By convention, the cerebellar tonsil position is measured relative to the basion-opisthion line, using sagittal T1 MRI images or sagittal CT images. The selected cutoff distance for abnormal tonsil position is somewhat arbitrary, as not every person will be symptomatic at a certain amount of tonsil displacement, and the probability of symptoms and syrinx increases with greater displacement; however, greater than 5 mm is the most frequently cited cutoff number, though some consider 3–5 mm to be "borderline"; pathological signs and syrinx may occur beyond that distance. One study showed little difference in cerebellar tonsil position between standard recumbent MRI and upright MRI for patients without a history of whiplash injury. Neuroradiological investigation is used to rule out any intracranial condition that could be responsible for tonsillar herniation first. Neuroradiological diagnostics evaluate the severity of crowding of the neural structures within the posterior cranial fossa and their pressure against the foramen magnum. Chiari 1.5 is a term used when both brainstem and tonsillar herniation through the foramen magnum are present.

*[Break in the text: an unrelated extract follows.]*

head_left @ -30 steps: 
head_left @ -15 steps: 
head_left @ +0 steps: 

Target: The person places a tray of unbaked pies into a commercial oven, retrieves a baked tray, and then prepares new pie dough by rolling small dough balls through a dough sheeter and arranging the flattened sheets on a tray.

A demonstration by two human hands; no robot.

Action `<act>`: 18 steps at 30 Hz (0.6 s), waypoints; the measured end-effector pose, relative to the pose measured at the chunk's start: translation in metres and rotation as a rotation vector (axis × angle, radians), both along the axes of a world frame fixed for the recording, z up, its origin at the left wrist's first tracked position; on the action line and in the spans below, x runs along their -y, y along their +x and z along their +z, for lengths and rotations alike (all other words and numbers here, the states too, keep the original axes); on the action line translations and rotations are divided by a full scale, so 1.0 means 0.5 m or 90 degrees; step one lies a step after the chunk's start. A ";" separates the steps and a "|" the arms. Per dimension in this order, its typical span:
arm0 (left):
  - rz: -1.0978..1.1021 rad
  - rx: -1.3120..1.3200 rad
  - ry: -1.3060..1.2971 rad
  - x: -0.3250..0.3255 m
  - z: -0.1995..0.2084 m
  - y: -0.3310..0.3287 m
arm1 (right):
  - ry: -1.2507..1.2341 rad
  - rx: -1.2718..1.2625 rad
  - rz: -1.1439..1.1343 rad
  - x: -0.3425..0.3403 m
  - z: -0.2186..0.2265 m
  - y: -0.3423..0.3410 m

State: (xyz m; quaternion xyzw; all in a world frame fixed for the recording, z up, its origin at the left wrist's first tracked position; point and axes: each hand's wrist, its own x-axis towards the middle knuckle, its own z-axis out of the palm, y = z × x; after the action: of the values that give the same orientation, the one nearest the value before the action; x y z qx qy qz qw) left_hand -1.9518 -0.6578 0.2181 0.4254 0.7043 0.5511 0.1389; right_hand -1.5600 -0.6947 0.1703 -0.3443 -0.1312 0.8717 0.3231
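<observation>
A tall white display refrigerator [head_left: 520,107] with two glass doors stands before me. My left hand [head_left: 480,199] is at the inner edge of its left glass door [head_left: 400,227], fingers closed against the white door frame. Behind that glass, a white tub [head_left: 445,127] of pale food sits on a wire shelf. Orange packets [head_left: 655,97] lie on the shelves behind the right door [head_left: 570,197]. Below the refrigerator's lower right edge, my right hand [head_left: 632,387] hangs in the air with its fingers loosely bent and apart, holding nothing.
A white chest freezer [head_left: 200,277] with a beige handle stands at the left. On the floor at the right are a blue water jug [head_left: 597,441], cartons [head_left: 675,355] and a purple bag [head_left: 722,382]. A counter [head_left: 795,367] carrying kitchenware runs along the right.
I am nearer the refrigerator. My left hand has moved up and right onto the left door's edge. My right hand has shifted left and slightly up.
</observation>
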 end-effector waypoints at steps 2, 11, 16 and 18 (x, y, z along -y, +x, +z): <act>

The diagnosis of a Chiari II malformation can be made prenatally, through ultrasound.

===Classification===
In the late 19th century, Austrian pathologist Hans Chiari described seemingly related anomalies of the hindbrain, the so-called Chiari malformations I, II and III. Later, other investigators added a fourth (Chiari IV) malformation. The scale of severity is rated I–IV, with IV being the most severe. Types III and IV are very rare. Since Dr. Chiari's original descriptions Chiari 0, 1.5, 3.5, and 5 have been described in the medical literature.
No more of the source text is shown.